DESCRIPTION OF THE TASK
Your output is one number, the count of lines in the listing below that hold the word "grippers".

Top of STORED DATA

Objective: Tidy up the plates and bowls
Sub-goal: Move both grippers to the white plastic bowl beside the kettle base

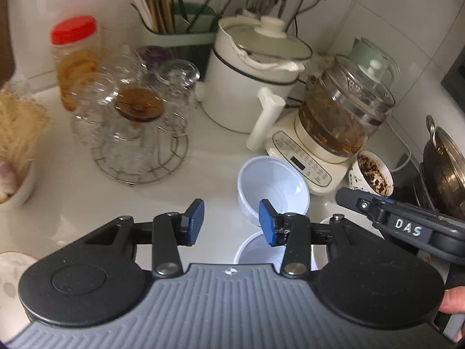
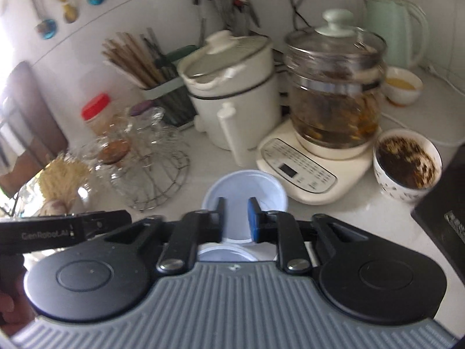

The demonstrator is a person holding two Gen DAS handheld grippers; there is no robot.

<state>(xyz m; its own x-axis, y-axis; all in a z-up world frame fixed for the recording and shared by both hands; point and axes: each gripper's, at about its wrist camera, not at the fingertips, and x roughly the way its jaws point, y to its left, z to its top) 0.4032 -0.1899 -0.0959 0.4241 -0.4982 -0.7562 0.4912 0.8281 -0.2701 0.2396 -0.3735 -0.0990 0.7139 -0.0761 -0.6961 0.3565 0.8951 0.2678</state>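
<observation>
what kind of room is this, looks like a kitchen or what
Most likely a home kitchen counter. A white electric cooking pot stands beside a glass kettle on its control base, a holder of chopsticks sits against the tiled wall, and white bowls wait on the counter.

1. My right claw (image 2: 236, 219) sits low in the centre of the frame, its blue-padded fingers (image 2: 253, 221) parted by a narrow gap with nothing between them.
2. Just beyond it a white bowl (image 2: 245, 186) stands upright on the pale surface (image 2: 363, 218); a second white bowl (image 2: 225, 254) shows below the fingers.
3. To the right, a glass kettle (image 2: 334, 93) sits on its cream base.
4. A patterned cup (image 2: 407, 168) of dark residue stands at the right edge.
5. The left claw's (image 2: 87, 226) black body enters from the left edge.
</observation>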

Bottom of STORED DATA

FINISHED TASK
2